Right when he was poised to make a run, Woods made four straight bogeys on the back nine at Congressional.

He had back surgery to alleviated a pinched nerve on March 31 and had aimed to return for the British Open next month. Instead, he played the USPGA National because he felt strong enough, and because it benefits his foundation.

“I came back four weeks earlier than we thought I could,” Woods said. “I had no setbacks. I got my feel for playing tournament golf. I made a ton of simple, little mistakes — misjudging things and missing the ball on the wrong sides and just didn’t get up-and-down on little, simple shots. Those are the little things I can correct.”

Marc Leishman of Australia holed out from 127 yards on the par-five ninth hole for a birdie on his way to a five-under 66 and a four-way share of the lead going into the weekend.

Oliver Goss, another Aussie who is making his second pro start, had a bogey-free 66 and joined Leishman at six-under 136 along with Ricky Barnes (69) and Patrick Reed (68), who already has won twice this year.

Woods was 13 shots behind at seven-over 148.

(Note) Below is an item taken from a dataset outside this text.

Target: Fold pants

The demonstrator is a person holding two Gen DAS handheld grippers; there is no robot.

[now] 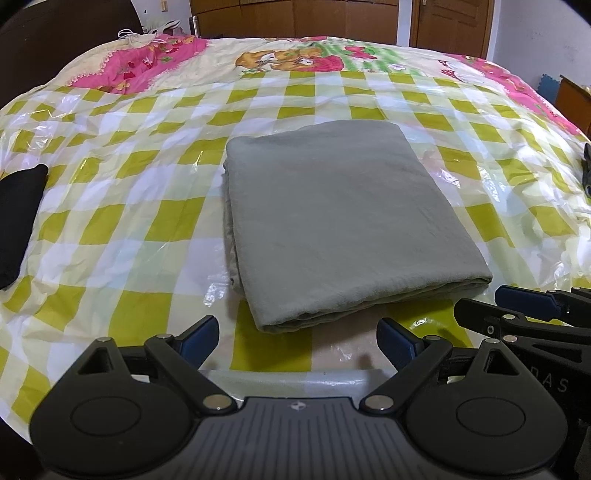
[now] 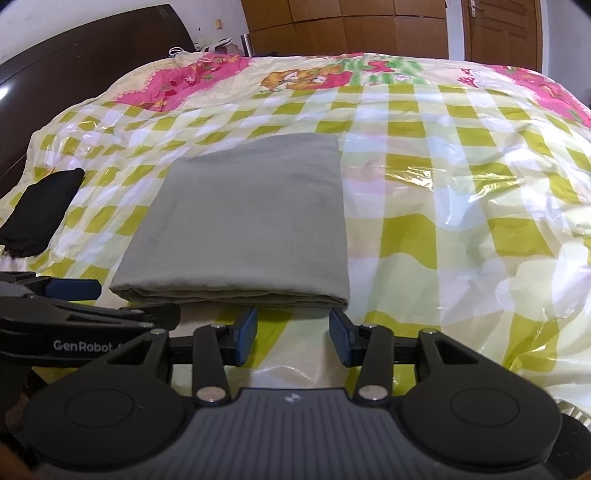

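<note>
Bedding covered nearly everything in both views: a quilt (image 1: 314,70) with pink cartoon panels ran along the far side of the bed, and over it lay a clear, glossy plastic sheet (image 1: 122,206) printed in yellow-green and white checks, wrinkled and catching the light. A dark headboard (image 2: 85,55) stood at the left, and brown wooden wardrobes (image 2: 343,26) and a door (image 2: 502,29) lined the far wall.

The pants (image 1: 332,218), grey-green, sat on the checked sheet near the middle of the bed, folded into a thick, roughly square stack with several layers showing along the near edge and the left side. The top surface was smooth apart from faint creases. A black garment (image 1: 18,221) lay well apart from them at the left edge of the bed.

The left gripper (image 1: 297,341) sat just short of the stack's near edge, its blue-padded fingers (image 1: 199,338) spread wide with nothing between them and not touching the cloth. The right gripper (image 2: 293,334) was also spread, less widely, its blue pads (image 2: 245,334) just below the near right part of the folded edge; whether the tips touched the fabric could not be told. The two tools were side by side, each one's black linkage showing at the edge of the other's view, and the lettering "GenRobot" was readable on the left gripper's side in the right wrist view.
</note>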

He took two shots to get out of a plugged lie in a bunker on the fifth hole and made double bogey. He three-putted for par on the next hole and never looked more sloppy than on the short par-four eighth. He drove it to 61 yards from the hole, but took another four shots to hole it from there.

The worst damage came after consecutive bogeys around the turn. His tee shot went into a hazard on No. 11, hit a wild hook off the tee on the 12th, played a poor chip from below the green on the 13th and from the 14th fairway, he missed the green and hit another poor chip.

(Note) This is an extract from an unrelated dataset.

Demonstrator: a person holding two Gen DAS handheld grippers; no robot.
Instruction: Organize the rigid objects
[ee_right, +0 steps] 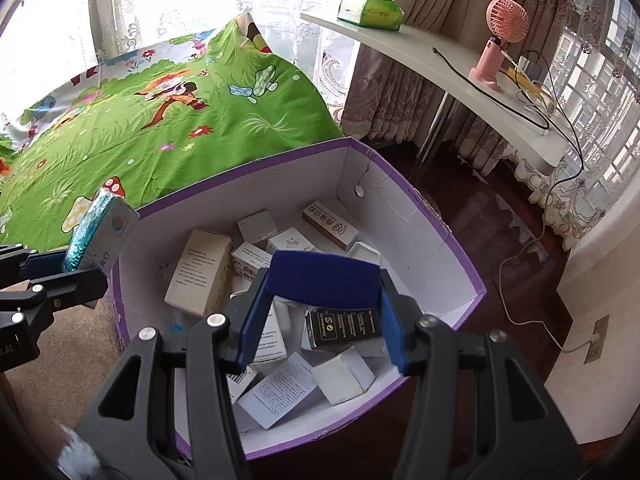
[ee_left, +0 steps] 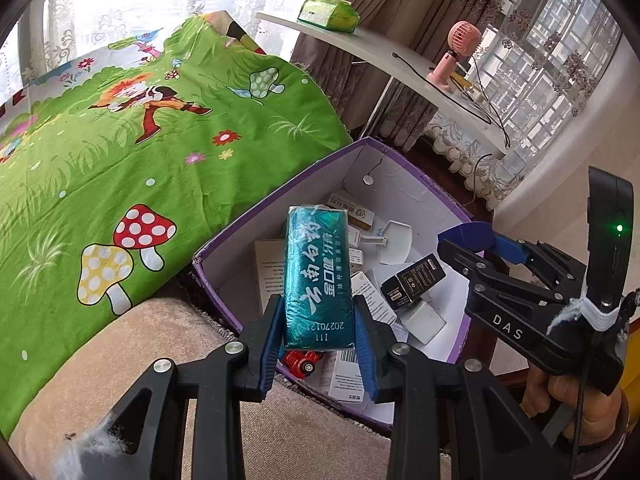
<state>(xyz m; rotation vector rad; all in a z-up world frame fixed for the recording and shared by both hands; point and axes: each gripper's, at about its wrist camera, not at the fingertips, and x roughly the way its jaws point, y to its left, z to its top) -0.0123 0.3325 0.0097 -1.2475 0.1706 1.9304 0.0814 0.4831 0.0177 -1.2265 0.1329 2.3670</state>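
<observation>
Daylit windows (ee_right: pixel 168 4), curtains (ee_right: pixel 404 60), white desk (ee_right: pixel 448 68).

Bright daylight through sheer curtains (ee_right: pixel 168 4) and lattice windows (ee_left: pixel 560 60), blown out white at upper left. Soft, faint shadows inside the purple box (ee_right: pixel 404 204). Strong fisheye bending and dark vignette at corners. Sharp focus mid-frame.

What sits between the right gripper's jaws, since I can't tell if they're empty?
A dark blue block spans the gap, its ends against both fingers; the right wrist view shows it clearly, above the purple box.
</observation>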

“The short game was off,” Woods said. “I’ve been practicing on Bermuda grass, and I grew the grass up at my house and it was Bermuda, but come out here and play rye, it’s totally different. And it showed. I was off. I probably should have spent more time chipping over on the chipping green than I did, but that’s the way it goes.”

Woods faces a dilemma in his efforts to get up to competition speed. He is not playing next week at The Greenbrier Classic because he is taking his children on vacation, and it might not be prudent to cram in a lot of play so soon after back surgery.

His next tournament would appear to be the British Open at Hoylake, where he won in 2006.

“I need to get back into competitive feel and just to feel it — to hit shots and shake some stuff off and see how things work,” he said. “One thing I was worried about was hitting driver at a competitive speed, and it was fantastic. I let it go and it was no problem at all, but I made so many little mistakes, which was something that I can rectify and get that fixed for the British.”

Ten players were separated by only two shots going into the weekend, and there was only a nine-shot differential from first to last place. Former US Open champion Justin Rose had 65 to get within three shots of the lead.